## TASK
Go to the line containing "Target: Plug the" in the records below and print it and every following line exactly, on through the line containing "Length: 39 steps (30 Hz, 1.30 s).", then stop.

## MATERIAL PROVIDED

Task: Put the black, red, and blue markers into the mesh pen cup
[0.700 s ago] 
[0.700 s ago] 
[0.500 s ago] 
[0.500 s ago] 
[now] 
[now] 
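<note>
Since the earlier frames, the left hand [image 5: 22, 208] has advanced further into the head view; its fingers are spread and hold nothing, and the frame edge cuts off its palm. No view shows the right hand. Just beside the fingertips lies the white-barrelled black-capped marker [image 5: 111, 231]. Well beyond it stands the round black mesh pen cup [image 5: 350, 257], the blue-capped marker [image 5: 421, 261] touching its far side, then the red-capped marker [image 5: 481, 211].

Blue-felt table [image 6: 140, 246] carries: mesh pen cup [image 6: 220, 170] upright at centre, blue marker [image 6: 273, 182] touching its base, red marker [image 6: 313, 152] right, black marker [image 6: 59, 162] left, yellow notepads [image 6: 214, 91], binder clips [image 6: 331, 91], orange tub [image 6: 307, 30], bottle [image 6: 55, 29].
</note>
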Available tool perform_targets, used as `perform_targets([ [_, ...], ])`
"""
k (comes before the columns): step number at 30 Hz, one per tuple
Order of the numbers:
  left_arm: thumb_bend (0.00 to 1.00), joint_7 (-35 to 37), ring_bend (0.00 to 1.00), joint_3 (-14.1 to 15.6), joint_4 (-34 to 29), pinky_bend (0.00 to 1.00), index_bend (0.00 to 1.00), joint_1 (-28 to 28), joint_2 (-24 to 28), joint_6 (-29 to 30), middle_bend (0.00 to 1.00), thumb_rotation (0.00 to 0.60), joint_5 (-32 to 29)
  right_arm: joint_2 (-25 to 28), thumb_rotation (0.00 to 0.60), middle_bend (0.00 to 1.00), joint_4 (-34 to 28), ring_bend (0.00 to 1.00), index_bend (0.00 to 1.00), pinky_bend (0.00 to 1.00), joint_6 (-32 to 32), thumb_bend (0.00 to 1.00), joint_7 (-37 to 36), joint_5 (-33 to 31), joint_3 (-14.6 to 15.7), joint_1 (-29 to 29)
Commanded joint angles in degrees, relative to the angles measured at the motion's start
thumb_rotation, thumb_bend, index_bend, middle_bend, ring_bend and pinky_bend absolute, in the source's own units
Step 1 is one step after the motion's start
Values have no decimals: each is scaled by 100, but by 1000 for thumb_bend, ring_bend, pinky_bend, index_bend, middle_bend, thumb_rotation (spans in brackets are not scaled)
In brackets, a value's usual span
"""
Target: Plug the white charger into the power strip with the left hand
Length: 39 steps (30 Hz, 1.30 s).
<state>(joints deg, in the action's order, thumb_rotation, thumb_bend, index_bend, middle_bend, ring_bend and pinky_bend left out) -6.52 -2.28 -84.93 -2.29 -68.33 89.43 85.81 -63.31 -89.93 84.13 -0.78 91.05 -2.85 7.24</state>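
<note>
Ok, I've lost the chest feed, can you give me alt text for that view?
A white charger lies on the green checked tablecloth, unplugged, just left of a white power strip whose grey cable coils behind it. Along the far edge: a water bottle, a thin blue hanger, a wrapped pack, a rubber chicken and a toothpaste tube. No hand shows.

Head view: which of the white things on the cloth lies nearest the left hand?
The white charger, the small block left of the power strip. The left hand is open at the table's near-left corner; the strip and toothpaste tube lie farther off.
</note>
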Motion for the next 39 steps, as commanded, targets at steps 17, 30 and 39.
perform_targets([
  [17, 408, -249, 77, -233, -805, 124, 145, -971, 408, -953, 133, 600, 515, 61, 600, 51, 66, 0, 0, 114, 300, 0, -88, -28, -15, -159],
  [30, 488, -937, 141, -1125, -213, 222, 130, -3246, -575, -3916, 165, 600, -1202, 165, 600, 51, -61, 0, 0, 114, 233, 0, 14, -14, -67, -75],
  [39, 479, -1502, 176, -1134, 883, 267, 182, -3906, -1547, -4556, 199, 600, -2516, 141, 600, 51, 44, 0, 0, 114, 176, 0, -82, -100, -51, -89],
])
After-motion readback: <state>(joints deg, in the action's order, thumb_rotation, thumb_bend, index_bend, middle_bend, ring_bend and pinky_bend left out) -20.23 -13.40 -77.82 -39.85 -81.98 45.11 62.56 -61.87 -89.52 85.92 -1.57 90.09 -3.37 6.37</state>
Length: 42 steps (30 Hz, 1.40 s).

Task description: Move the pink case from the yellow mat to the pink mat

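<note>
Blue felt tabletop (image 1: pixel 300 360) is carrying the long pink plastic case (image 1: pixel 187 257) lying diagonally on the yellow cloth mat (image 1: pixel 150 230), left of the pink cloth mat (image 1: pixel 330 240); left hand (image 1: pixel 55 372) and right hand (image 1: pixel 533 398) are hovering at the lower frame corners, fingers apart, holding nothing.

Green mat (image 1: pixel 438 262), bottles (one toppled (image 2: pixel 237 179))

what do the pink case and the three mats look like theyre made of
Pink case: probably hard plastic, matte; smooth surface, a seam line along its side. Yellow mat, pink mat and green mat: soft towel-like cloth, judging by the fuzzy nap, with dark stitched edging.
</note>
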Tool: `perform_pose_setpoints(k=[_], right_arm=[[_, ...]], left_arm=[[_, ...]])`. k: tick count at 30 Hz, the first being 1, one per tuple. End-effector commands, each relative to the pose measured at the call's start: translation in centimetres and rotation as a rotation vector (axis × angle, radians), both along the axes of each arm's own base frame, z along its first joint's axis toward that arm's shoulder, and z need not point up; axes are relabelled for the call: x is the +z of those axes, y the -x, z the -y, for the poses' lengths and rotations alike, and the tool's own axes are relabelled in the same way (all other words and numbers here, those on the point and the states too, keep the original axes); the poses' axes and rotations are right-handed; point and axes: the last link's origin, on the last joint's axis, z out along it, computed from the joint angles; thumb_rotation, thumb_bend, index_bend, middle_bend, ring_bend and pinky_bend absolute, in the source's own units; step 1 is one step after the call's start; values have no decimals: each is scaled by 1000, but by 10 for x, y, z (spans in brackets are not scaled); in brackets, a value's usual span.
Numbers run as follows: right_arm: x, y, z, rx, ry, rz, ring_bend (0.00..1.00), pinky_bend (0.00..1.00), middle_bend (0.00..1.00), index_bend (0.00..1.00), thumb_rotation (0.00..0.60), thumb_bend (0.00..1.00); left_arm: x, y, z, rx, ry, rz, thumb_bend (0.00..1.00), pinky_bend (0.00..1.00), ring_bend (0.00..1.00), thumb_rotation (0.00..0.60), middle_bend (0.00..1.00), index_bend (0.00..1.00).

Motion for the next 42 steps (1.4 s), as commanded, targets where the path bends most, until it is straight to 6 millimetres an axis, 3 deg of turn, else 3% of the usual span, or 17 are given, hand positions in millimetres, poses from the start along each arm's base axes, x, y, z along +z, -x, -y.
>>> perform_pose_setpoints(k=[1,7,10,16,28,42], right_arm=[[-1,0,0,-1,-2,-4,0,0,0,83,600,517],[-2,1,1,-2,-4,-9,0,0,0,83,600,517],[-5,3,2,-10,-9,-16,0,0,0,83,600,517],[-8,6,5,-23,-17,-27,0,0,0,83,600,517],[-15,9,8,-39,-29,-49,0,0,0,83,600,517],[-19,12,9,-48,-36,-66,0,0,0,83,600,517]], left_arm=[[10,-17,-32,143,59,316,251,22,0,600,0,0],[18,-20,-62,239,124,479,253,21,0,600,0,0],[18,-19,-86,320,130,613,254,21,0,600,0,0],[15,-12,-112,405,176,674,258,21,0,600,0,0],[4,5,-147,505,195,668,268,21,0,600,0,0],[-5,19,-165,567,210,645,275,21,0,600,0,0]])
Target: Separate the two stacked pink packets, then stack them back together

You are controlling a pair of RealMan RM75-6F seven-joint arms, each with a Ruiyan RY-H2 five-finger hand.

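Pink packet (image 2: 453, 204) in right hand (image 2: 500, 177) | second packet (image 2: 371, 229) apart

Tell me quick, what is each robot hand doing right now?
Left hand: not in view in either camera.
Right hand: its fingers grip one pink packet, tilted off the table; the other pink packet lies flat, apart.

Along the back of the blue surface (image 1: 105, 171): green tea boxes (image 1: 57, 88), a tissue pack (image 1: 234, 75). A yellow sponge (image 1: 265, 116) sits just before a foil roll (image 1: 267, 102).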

## RESPONSE AREA
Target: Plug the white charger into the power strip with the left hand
Length: 39 steps (30 Hz, 1.30 s).

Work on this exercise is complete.